### [Work instructions]
Nothing but the lines below between the line holding "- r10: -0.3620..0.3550" and the line holding "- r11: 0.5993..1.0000", inclusive, should appear in the answer, each set down exactly.

### [Information supplied]

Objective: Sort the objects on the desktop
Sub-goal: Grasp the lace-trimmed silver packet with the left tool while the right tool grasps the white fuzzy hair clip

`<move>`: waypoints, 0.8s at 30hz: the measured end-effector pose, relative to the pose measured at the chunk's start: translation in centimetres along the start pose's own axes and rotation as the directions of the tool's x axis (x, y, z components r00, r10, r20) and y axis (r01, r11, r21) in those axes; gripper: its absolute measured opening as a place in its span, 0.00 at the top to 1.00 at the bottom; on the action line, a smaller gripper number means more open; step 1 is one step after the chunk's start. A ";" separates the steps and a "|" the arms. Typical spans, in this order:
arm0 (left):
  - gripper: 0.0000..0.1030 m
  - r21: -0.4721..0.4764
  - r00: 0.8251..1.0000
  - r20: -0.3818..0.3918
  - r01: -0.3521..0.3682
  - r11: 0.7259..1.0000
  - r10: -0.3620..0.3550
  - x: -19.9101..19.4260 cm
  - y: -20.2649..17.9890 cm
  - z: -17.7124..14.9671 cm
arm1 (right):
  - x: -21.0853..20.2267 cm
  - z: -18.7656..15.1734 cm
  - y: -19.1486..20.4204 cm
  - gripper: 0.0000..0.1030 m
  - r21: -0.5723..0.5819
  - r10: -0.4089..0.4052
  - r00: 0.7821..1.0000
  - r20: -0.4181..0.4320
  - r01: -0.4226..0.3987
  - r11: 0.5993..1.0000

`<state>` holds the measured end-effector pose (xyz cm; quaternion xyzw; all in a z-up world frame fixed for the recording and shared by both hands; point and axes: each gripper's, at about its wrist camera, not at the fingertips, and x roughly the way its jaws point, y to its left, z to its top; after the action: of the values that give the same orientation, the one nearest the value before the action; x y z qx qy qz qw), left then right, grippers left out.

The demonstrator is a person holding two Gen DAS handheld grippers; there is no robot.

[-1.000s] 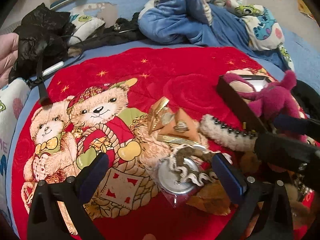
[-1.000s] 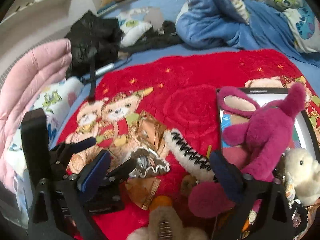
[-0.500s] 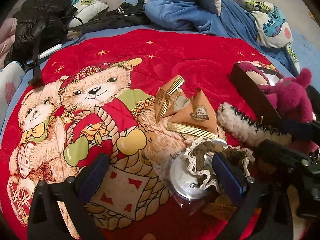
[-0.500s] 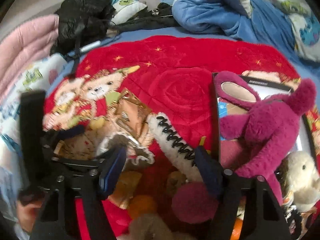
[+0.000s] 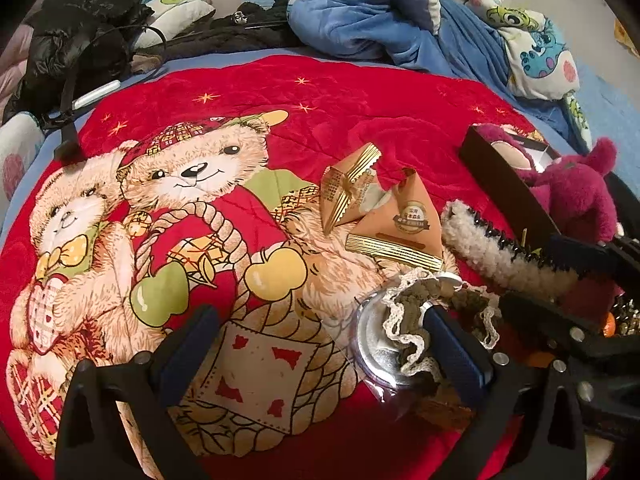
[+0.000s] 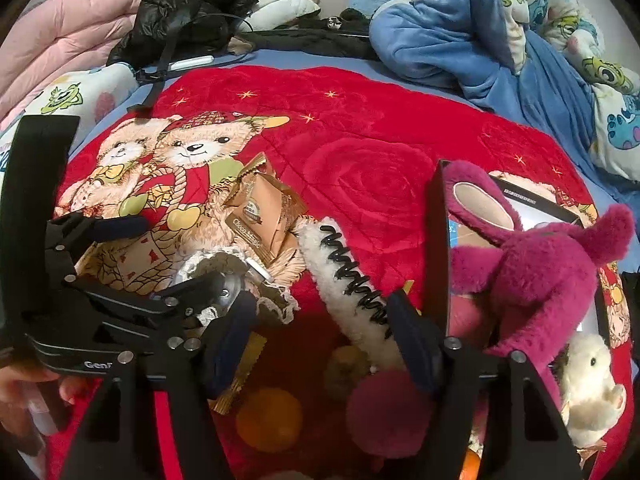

### [Solution to the exercise]
  - r10: -0.3620..0.3550
  - x: -19.9101..19.4260 cm
  - y: -20.2649..17.9890 cm
  - z: -17.7124..14.9671 cm
arm1 (right):
  - x: -21.0853..20.2267 cm
  - z: -18.7656..15.1734 cm
  - y: -19.1486..20.4204 cm
  - gripper: 0.0000..0.1030 m
  - r21: -0.5723..0.5819
  - r10: -0.4089..0.4052
  - r00: 0.7821..1.0000
  - r20: -0.4181..0.4320
  - r01: -0.4226..0.3987
  - r11: 0.5993..1.0000

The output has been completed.